The task: Below this line are records; transcribe exactly the lines between the one holding "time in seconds" and the one holding "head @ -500", inclusive, and omit the pictures.

Data records:

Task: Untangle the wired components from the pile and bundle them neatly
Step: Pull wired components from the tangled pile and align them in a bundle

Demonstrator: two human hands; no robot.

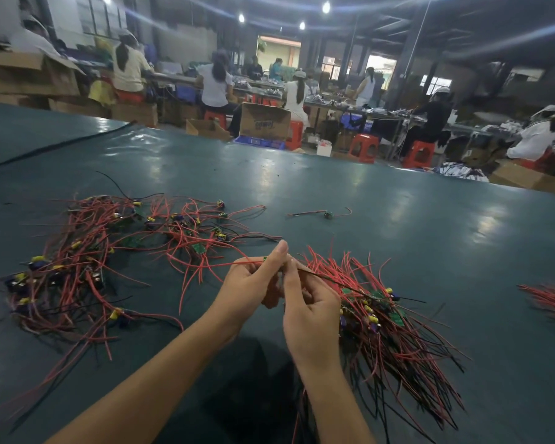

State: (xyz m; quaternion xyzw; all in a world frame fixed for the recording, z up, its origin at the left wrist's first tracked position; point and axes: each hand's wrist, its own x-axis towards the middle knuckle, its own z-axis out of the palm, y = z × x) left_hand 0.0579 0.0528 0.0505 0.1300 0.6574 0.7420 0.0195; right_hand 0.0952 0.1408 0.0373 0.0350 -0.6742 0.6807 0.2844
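Both grips pinch one piece: left grip pinches the red lead, right grip the black lead, of a small green circuit board with wires, held above the dark green tabletop. Step in hand, I judge: freeing this unit from the tangled pile of red-wired boards at left. Next move calls for straightening its leads and laying it on the aligned wire bundle just right.

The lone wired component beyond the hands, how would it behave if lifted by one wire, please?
The lone wired component would probably flop: its thin wires lie curved. It looks light, so a push would likely slide it across the smooth mat.
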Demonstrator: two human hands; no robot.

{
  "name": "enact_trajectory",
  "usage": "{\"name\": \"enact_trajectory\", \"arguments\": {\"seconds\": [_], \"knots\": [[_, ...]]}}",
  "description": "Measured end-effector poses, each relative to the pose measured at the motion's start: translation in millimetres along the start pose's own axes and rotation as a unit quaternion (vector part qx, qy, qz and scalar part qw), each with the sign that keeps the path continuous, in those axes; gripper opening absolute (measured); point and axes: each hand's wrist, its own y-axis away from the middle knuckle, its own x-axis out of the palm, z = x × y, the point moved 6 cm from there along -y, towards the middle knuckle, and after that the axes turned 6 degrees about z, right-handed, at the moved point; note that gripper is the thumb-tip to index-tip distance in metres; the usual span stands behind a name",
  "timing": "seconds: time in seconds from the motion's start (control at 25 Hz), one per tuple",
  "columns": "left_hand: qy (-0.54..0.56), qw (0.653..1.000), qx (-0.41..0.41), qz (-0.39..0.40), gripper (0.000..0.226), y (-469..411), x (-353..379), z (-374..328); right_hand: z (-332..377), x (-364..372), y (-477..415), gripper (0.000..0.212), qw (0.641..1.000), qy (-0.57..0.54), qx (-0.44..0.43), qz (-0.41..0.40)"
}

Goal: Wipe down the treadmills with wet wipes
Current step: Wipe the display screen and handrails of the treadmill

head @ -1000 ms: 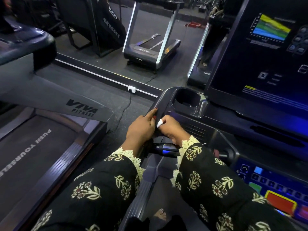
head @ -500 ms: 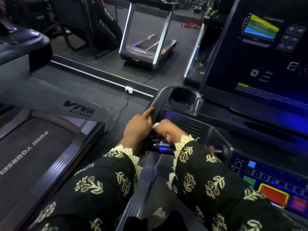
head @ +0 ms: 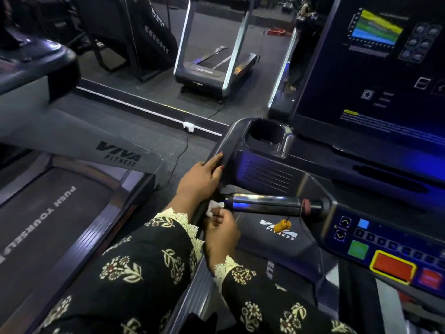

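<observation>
I stand at a dark treadmill console (head: pixel 269 174) with a cup holder (head: pixel 266 135) at its left corner. My left hand (head: pixel 201 179) grips the console's left edge, fingers curled round it. Below it, my right hand (head: pixel 220 231) pinches a small white wet wipe (head: pixel 213 208) at the left end of the chrome handlebar (head: pixel 262 203). The wipe touches the dark frame beside the bar's end. A small orange safety clip (head: pixel 281 225) hangs under the bar. Both arms wear black floral sleeves with lace cuffs.
The lit screen (head: pixel 368 68) and button panel with a red stop button (head: pixel 392 267) fill the right. A neighbouring treadmill with its belt (head: pixel 48 220) lies left. Another treadmill (head: pixel 214 66) stands across the grey floor. A wall socket (head: pixel 188 126) and cable sit ahead.
My right hand has dropped from the console's corner to below the handlebar's left end, taking the wipe with it. The left hand keeps its grip on the console edge.
</observation>
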Motion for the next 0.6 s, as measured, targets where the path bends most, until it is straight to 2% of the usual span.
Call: {"name": "enact_trajectory", "arguments": {"seconds": [0.08, 0.16, 0.28, 0.32, 0.36, 0.44, 0.52, 0.6], "knots": [[-0.016, 1.000, -0.010, 0.014, 0.053, 6, 2, 3, -20, 6, -6, 0.015, 0.986, -0.083, 0.147, -0.017], [-0.030, 0.999, -0.013, 0.029, 0.060, 12, 4, 6, -24, 21, -24, 0.023, 0.952, -0.208, 0.222, 0.025], [-0.034, 0.999, -0.019, 0.029, 0.063, 15, 4, 7, -28, 39, -55, 0.036, 0.883, -0.428, 0.178, 0.069], [-0.038, 0.999, -0.020, 0.026, 0.063, 15, 4, 7, -29, 39, -57, 0.032, 0.880, -0.446, 0.146, 0.076], [-0.042, 0.999, -0.020, 0.024, 0.062, 15, 4, 6, -35, 37, -58, 0.023, 0.900, -0.409, 0.128, 0.077], [-0.048, 0.998, -0.022, 0.020, 0.062, 14, 3, 5, -43, 23, -47, 0.013, 0.969, -0.212, 0.117, 0.057], [-0.051, 0.998, -0.025, 0.018, 0.061, 14, 2, 4, -41, 14, -32, 0.020, 0.992, -0.039, 0.093, 0.079], [-0.057, 0.998, -0.029, 0.022, 0.061, 14, 2, 2, -22, 3, -17, 0.040, 0.995, 0.058, 0.029, 0.076]]}}
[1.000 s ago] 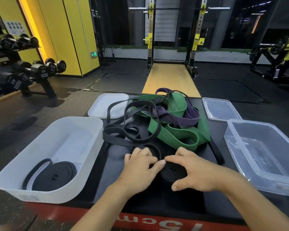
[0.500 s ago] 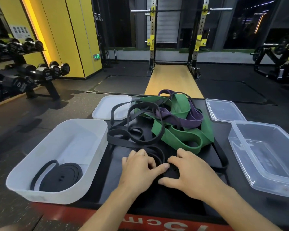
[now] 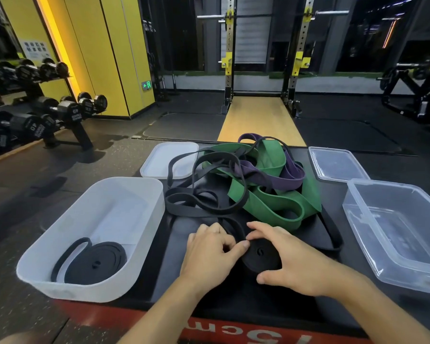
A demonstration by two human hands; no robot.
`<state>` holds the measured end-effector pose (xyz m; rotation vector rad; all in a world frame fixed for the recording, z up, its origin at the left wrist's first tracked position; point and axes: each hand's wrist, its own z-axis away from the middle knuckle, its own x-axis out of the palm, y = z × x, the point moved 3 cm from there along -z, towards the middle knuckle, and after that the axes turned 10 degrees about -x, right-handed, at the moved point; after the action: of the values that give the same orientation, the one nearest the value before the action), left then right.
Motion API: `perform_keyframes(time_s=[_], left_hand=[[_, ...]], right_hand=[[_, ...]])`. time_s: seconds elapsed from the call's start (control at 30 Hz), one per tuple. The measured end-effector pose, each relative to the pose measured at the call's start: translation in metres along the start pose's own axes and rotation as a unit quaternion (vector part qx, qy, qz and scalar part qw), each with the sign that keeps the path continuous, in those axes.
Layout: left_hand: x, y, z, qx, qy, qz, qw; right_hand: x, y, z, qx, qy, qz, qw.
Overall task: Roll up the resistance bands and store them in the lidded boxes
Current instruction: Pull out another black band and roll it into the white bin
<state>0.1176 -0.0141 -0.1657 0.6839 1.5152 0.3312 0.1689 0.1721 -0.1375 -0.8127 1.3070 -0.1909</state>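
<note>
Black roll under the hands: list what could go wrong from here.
1. The black roll is held only by the left hand and right hand; released, it may spring loose, like the partly unwound roll in the white box.
2. Its unrolled tail runs into the pile, so pulling may drag the green band along.

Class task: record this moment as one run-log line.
stage: rolling | hands: left hand and right hand on black roll | white box: one rolled band | clear box: no bands
</note>
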Motion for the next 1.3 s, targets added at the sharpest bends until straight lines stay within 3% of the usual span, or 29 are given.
perform_keyframes(time_s=[0.13,0.23,0.33,0.5,0.77,0.9,1.03,1.13,1.3], left_hand=[[-0.001,0.000,-0.002,-0.011,-0.010,0.004,1.000],[-0.001,0.000,-0.002,-0.008,-0.014,0.003,1.000],[-0.001,-0.001,-0.001,-0.003,-0.015,0.003,1.000],[0.000,-0.002,0.001,0.000,0.002,-0.011,1.000],[0.000,-0.005,0.000,-0.020,0.009,0.009,1.000],[0.000,-0.007,-0.001,-0.022,0.012,0.024,0.999],[0.000,-0.004,-0.001,-0.005,0.012,-0.001,1.000],[0.000,-0.003,-0.002,-0.010,0.009,-0.002,1.000],[0.000,-0.006,-0.003,-0.021,0.001,0.021,1.000]], right_hand=[[0.005,-0.015,0.000,0.032,0.037,0.124,0.991],[0.004,-0.026,-0.002,0.100,0.079,0.257,0.958],[0.006,-0.028,-0.008,0.118,0.068,0.269,0.953],[-0.001,-0.028,-0.014,0.075,0.035,0.277,0.957],[-0.013,-0.016,-0.024,-0.006,-0.066,0.113,0.991],[-0.013,-0.018,-0.022,-0.011,-0.112,0.098,0.989],[-0.006,-0.028,-0.008,0.053,-0.050,0.166,0.983],[0.003,-0.046,-0.003,0.134,0.017,0.287,0.948],[0.010,-0.046,-0.017,0.121,0.046,0.327,0.936]])
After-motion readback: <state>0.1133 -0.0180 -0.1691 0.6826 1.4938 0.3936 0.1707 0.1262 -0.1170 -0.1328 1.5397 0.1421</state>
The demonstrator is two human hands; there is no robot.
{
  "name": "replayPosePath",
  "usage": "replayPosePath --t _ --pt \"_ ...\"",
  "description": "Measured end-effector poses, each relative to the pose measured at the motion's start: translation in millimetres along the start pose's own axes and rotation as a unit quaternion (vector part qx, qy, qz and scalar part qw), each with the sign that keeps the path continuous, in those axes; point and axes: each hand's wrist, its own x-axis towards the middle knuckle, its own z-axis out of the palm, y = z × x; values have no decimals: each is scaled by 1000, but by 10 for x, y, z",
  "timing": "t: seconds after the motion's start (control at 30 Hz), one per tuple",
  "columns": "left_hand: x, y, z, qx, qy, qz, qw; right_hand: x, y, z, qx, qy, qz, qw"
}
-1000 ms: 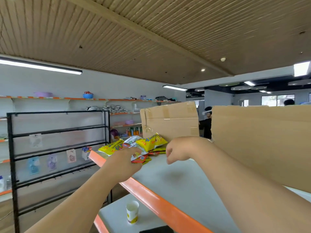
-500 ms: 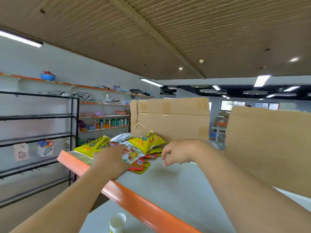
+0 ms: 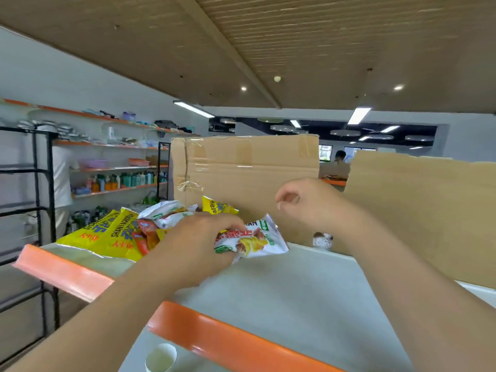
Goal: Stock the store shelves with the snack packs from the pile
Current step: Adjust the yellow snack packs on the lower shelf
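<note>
A pile of snack packs, yellow, white and orange, lies on the grey top shelf with its orange front edge. My left hand grips a white snack pack with red lettering at the pile's right side, lifted slightly off the shelf. My right hand hovers above and to the right of that pack, fingers loosely curled, holding nothing. Part of the pile is hidden behind my left hand.
Two cardboard sheets stand upright at the back of the shelf. A paper cup sits on the lower shelf. A black wire rack stands at left, wall shelves with bottles beyond. A person is far behind.
My left hand has moved right across the pile and taken hold of the white pack. My right hand has risen and drawn back to the right. The camera came closer.
</note>
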Motion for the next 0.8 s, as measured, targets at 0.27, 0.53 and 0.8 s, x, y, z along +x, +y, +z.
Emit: replayPosePath --t 0.27,0.53,0.8 --pt "868 260 306 -102 -154 6 983 -66 250 18 -112 -155 46 980" --pt "1020 -325 549 104 -166 -131 972 -85 221 511 -77 -329 31 941" --pt "955 -390 521 -28 -109 -124 986 -52 268 693 -104 -359 38 927"
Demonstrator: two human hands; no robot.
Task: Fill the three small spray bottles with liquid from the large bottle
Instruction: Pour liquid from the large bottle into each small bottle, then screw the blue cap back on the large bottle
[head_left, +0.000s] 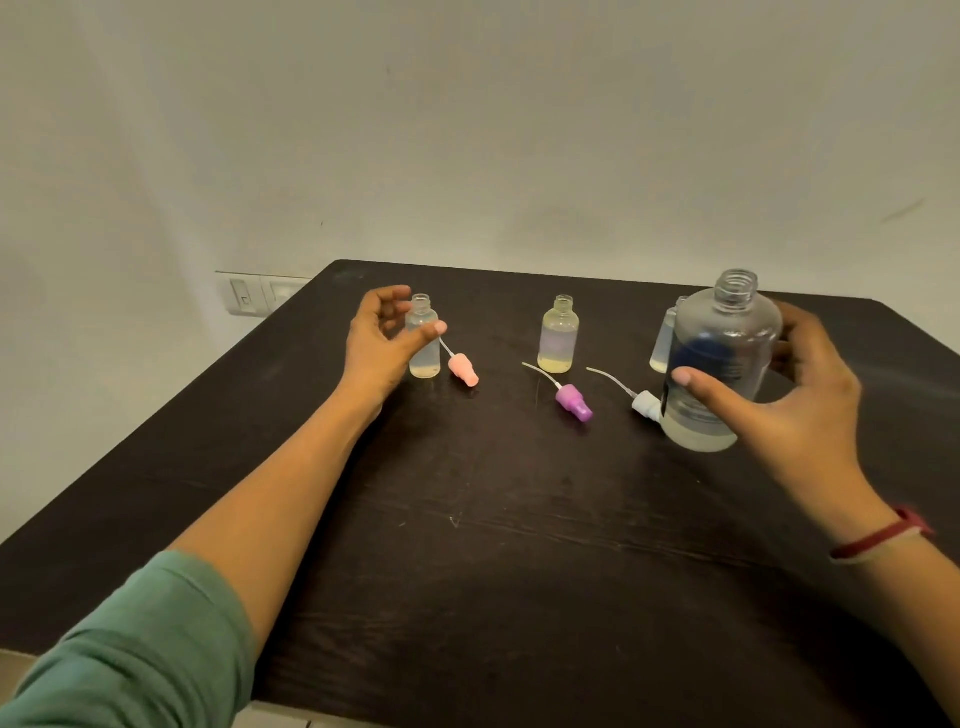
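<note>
Right hand wrapped the uncapped large bottle at the right of the worktop. Left hand cupped the leftmost small bottle, grip unclear. Smooth plastic, probably light and slippery; mid-body suited holding.

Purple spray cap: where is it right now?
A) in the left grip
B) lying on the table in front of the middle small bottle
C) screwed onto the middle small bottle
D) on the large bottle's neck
B: the purple spray cap lies on its side on the table, just in front of the middle bottle, whose neck is open.
</note>
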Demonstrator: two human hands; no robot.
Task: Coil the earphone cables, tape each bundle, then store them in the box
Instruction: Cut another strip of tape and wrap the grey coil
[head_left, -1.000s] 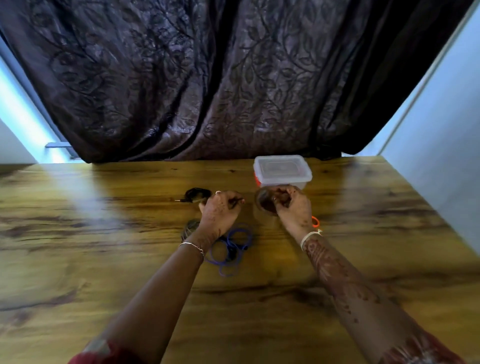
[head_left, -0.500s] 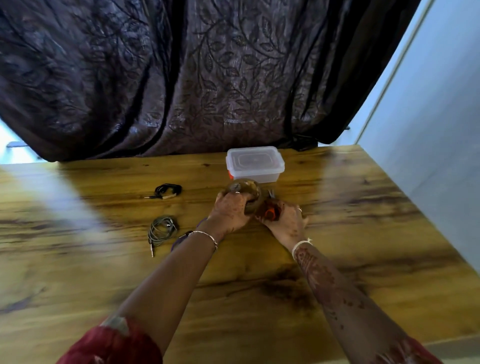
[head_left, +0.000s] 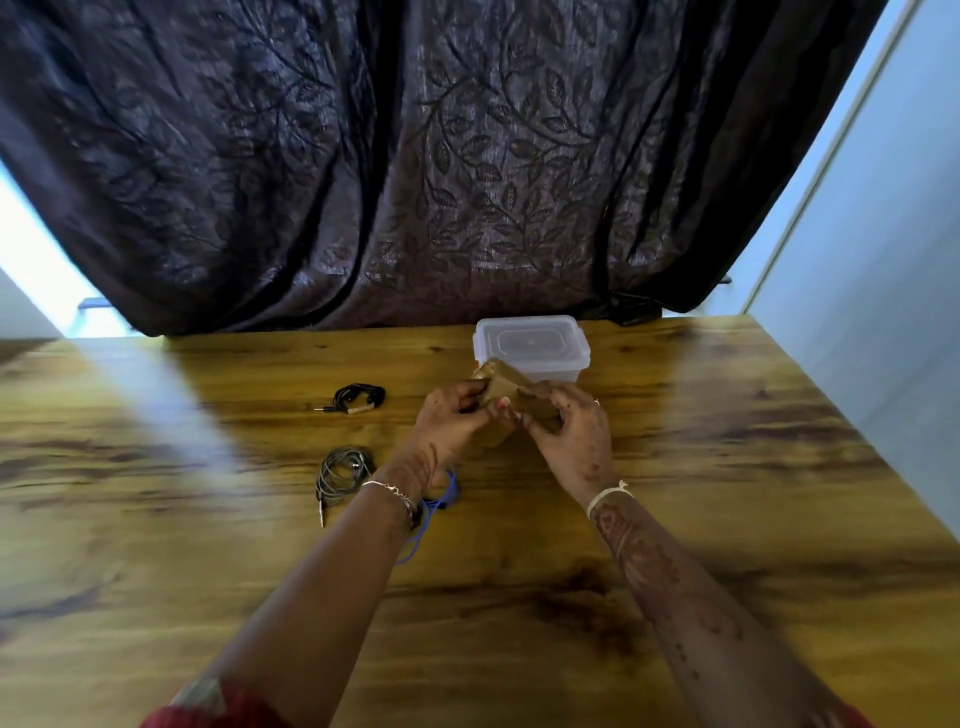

Task response:
  "timing": "seconds: time in seconds from the motion's start (control at 25 Hz), one per tuple",
  "columns": "left_hand: qy (-0.54..0.56), qw (0.653..1.000), qx (-0.41..0.41), qz (-0.39..0.40), gripper (0.000..0.226), y (-469..411), x (-353..379), z (-374..328); right_hand: z (-332..377), x (-364..372), y (-477..415), gripper (0.000..0.212), qw (0.641..1.000), qy (-0.57..0.54), qx (-0.44..0.43), qz (-0.41..0.40)"
}

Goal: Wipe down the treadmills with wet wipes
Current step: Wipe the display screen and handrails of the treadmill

head @ -1000 ms: 
head @ -500 ms: 

At this stage, the exercise is finished.